• **WHAT THE EXERCISE ASKS**: Return the lines below that carry the word "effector".

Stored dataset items
::::::
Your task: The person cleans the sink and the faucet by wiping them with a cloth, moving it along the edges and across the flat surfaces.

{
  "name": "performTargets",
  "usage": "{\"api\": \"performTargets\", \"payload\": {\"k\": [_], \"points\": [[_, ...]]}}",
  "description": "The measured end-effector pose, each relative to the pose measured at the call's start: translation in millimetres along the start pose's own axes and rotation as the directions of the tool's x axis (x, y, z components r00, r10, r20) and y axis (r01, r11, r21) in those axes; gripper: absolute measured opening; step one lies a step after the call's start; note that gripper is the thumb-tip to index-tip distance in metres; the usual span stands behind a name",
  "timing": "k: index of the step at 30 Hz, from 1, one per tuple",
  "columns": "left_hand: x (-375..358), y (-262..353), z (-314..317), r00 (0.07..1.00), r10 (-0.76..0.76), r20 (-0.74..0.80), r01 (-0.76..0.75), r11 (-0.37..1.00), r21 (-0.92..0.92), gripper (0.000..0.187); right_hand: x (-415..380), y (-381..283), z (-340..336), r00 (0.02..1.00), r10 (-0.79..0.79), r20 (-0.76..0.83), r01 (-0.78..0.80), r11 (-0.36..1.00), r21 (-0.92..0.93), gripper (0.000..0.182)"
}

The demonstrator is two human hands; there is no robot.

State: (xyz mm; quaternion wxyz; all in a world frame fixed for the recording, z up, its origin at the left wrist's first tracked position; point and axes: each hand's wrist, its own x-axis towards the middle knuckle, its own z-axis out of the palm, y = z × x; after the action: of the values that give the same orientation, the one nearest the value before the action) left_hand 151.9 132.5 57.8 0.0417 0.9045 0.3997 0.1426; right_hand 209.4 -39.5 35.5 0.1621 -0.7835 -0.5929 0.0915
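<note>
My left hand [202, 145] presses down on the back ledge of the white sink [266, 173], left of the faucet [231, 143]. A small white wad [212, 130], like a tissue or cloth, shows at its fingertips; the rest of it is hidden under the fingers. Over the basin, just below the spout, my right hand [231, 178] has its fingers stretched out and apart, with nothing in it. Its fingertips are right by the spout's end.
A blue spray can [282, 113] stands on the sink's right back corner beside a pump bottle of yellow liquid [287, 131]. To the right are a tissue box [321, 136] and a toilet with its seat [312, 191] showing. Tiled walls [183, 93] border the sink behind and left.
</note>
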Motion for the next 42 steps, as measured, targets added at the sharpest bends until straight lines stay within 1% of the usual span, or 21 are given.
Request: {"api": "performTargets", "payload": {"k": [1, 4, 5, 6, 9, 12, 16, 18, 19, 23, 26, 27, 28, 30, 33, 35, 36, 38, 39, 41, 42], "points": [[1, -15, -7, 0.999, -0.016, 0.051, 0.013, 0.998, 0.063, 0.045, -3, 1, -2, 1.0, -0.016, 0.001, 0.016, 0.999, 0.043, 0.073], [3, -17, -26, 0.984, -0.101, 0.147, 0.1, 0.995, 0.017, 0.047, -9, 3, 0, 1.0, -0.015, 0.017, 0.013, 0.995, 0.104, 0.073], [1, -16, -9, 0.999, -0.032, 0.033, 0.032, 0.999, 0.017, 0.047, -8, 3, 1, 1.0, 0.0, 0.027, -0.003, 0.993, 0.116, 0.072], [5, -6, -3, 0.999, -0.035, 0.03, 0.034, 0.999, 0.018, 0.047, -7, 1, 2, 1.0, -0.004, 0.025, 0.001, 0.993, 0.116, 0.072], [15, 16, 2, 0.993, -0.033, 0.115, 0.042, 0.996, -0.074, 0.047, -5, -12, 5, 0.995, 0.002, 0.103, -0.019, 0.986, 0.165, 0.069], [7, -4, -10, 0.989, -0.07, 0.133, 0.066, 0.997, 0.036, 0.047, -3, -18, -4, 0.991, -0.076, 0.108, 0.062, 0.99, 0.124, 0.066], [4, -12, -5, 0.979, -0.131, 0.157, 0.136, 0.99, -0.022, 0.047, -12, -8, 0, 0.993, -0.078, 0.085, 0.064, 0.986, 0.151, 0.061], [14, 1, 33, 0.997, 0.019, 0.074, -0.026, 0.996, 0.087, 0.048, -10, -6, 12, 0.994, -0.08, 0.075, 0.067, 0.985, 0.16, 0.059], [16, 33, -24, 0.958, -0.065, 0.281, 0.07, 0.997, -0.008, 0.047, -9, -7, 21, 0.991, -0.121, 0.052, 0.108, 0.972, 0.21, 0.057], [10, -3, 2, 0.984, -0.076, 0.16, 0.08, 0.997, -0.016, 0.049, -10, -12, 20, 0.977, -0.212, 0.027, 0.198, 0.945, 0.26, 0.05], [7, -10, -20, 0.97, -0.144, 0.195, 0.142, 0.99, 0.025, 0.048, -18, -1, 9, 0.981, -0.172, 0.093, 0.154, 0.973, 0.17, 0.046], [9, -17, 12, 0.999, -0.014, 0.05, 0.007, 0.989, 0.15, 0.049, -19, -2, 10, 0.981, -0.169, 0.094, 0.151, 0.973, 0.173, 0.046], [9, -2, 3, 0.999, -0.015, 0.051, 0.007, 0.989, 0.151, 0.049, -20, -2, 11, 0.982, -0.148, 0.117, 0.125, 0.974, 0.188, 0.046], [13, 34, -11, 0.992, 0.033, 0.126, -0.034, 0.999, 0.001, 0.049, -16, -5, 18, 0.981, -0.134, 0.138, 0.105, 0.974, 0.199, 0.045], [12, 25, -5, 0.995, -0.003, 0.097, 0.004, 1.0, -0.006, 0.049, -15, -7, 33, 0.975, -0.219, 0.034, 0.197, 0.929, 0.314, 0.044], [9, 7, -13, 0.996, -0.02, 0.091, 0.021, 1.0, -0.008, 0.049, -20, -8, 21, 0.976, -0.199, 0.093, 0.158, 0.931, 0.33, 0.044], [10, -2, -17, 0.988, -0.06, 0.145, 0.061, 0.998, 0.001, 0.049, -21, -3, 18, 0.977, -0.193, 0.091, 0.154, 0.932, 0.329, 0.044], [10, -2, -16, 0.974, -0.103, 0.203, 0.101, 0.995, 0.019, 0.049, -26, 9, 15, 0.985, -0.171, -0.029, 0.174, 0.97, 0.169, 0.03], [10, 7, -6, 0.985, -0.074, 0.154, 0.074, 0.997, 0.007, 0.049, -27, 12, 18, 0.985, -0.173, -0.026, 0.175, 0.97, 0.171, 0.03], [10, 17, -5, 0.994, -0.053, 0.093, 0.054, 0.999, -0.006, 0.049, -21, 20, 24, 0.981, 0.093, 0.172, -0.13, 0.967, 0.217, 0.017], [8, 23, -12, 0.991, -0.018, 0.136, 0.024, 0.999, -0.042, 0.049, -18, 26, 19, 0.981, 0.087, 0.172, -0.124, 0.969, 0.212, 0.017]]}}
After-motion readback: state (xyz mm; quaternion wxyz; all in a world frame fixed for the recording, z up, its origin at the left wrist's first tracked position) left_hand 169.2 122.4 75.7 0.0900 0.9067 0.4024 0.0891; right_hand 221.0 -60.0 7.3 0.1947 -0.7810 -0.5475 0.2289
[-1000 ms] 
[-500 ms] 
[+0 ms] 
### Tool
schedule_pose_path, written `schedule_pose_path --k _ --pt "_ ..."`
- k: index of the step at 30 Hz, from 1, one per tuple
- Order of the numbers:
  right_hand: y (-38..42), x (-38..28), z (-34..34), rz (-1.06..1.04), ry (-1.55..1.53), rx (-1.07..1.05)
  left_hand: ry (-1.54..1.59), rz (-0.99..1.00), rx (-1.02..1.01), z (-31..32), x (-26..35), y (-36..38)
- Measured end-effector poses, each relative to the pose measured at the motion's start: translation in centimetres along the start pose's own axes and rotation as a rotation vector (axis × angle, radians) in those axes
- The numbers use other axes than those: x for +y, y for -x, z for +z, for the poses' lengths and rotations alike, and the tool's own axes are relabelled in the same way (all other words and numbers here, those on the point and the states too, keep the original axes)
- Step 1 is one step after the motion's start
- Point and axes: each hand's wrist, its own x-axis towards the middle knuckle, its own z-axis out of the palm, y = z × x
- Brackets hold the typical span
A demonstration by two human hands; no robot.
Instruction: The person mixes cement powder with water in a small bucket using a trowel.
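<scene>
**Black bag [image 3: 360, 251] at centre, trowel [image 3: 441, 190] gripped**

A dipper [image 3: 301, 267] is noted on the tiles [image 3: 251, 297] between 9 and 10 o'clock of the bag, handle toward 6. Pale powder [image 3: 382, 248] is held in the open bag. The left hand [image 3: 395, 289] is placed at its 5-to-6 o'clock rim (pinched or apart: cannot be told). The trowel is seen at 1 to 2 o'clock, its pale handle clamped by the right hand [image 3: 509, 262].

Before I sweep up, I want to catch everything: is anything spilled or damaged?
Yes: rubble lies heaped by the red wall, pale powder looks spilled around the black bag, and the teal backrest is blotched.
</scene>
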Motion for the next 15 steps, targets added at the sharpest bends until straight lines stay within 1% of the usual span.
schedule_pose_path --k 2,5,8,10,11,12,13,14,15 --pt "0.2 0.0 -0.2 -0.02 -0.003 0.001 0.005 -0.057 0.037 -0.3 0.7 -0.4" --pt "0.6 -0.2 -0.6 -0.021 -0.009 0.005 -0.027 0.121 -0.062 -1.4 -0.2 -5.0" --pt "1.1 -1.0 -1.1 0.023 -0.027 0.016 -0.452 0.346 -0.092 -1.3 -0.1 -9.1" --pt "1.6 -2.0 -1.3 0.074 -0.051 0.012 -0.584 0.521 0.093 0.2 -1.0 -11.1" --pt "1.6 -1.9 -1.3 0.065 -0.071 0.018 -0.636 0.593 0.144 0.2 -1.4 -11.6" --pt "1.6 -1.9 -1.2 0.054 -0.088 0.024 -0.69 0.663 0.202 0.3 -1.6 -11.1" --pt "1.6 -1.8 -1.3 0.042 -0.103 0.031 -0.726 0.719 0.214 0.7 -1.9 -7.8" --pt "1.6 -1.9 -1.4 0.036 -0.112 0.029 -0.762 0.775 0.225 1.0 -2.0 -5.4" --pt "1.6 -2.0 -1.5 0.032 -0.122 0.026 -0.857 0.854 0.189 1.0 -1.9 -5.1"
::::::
• **SOLUTION TO THIS PROBLEM**:
  "description": "The measured end-effector pose, each relative to the pose measured at the call's start: translation in millimetres along the start pose's own axes and rotation as the directions of the tool's x axis (x, y, z components r00, r10, r20) and y axis (r01, r11, r21) in those axes; gripper: absolute measured opening; step one lies a step after the call's start; note that gripper is the thumb-tip to index-tip distance in metres; the usual span stands behind a name",
- Measured end-effector poses, each relative to the pose measured at the motion's start: translation in centimetres along the start pose's own axes and rotation as a rotation vector (axis × angle, radians) in those axes

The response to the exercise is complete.